Trade, Investment Policy Can Promote Supply Chain Resilience for Manufacturers
The NAM told the Office of the United States Trade Representative this week that it must use existing trade and investment tools to promote supply chain resilience for manufacturers in the U.S.
What’s going on: “Manufacturers and workers in the U.S. need USTR to undertake a proactive and competitive trade and investment policy that opens markets, eliminates barriers, enables the sourcing of necessary inputs and creates opportunities for inbound and outbound investment,” the NAM said Monday.

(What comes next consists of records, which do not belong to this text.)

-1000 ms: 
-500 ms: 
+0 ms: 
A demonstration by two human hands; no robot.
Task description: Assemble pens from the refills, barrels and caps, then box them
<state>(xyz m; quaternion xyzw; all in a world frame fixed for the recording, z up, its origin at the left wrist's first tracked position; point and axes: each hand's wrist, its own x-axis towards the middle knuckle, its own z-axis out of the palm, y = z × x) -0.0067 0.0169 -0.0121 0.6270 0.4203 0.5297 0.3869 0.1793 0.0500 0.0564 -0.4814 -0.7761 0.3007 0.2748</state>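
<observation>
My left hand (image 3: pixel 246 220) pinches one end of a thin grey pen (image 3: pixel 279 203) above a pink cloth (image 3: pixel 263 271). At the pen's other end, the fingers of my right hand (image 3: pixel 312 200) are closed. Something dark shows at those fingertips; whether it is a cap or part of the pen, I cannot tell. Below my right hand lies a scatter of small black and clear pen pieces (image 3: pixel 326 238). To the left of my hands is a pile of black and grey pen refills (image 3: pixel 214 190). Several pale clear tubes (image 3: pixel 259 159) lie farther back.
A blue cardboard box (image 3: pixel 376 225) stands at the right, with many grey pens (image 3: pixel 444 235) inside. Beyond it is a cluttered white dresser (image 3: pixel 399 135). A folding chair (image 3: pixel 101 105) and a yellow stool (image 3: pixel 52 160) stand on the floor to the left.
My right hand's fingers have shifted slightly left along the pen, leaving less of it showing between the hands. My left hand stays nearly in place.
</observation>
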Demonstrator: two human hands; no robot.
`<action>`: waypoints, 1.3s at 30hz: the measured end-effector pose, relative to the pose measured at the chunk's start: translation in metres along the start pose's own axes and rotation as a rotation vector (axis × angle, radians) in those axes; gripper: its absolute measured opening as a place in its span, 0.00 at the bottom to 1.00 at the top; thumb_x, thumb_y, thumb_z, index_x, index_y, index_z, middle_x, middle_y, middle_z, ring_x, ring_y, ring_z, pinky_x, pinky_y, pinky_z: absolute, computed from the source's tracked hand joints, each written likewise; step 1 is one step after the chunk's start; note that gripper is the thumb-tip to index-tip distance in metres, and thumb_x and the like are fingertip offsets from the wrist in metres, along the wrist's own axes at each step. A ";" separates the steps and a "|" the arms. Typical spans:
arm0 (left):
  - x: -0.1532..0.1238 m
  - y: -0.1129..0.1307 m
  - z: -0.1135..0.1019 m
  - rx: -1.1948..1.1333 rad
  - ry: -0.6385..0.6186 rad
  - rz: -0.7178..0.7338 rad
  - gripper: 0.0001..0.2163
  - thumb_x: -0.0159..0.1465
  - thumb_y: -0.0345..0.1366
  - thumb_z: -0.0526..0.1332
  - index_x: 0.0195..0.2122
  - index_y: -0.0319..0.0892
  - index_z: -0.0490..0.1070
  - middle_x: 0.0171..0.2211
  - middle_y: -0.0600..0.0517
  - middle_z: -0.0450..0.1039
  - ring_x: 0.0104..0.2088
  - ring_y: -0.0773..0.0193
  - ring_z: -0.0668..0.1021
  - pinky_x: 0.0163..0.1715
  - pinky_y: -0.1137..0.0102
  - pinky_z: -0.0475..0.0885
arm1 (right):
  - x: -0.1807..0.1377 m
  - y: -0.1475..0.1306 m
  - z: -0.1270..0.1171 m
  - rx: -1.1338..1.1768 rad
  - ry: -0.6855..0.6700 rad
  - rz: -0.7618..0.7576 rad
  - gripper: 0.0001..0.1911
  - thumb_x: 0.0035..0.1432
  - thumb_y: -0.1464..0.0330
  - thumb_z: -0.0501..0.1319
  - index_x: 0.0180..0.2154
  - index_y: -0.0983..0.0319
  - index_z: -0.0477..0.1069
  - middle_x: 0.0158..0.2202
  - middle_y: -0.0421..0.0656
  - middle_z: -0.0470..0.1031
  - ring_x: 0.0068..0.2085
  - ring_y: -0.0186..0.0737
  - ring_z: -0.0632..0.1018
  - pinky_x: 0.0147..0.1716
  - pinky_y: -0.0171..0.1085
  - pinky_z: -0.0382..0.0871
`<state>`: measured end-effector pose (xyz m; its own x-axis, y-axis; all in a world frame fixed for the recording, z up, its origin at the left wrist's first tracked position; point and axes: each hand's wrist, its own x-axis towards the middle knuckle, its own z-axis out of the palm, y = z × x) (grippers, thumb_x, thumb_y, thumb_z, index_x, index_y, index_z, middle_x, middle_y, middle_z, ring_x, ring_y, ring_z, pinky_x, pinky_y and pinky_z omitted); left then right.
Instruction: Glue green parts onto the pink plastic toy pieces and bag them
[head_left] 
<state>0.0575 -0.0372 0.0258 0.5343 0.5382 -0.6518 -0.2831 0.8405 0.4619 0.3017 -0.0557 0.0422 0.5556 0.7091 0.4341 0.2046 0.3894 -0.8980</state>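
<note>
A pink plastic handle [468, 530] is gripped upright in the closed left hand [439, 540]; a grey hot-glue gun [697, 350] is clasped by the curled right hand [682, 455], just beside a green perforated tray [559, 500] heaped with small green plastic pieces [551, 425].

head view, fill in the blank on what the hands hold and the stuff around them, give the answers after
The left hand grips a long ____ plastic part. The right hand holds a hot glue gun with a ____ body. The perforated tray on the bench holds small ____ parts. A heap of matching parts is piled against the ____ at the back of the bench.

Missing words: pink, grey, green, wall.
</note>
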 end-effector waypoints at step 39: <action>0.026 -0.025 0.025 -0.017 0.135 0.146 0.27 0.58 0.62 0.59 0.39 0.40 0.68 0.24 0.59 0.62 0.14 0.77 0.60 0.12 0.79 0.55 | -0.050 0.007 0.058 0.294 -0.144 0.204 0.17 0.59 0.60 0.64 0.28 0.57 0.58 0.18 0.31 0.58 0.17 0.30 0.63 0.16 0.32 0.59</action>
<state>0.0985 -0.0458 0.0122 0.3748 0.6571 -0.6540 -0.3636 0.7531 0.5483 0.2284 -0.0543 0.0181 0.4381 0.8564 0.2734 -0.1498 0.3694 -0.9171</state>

- The suggestions were in response to a USTR call for comment on “strategies that [will] advance U.S. supply chain resilience” (Federal Register).
What should be done: While manufacturers appreciate engagement with partners through frameworks such as the Indo-Pacific Economic Framework and the Americas Partnership for Economic Prosperity, the NAM encourages the government to “aggressively pursue ambitious agreements that include market access and the true removal of barriers to economic engagement with our partners.” The USTR can help manufacturers by:
- Adjusting or eliminating “current tariffs on manufacturers and ensur[ing] they are applied in such a way that creates a competitive environment for manufacturing in the U.S.”;
- “Negotiating more high-quality, modernized trade agreements with foreign partners” to remove trade barriers and address discriminatory measures; and
- Enforcing on-the-books trade agreements “to ensure that our trading partners are playing by the rules.”
Why it’s important: The aforementioned actions (and others) by the USTR would create “a competitive environment for manufacturers in the U.S. to succeed,” the NAM said.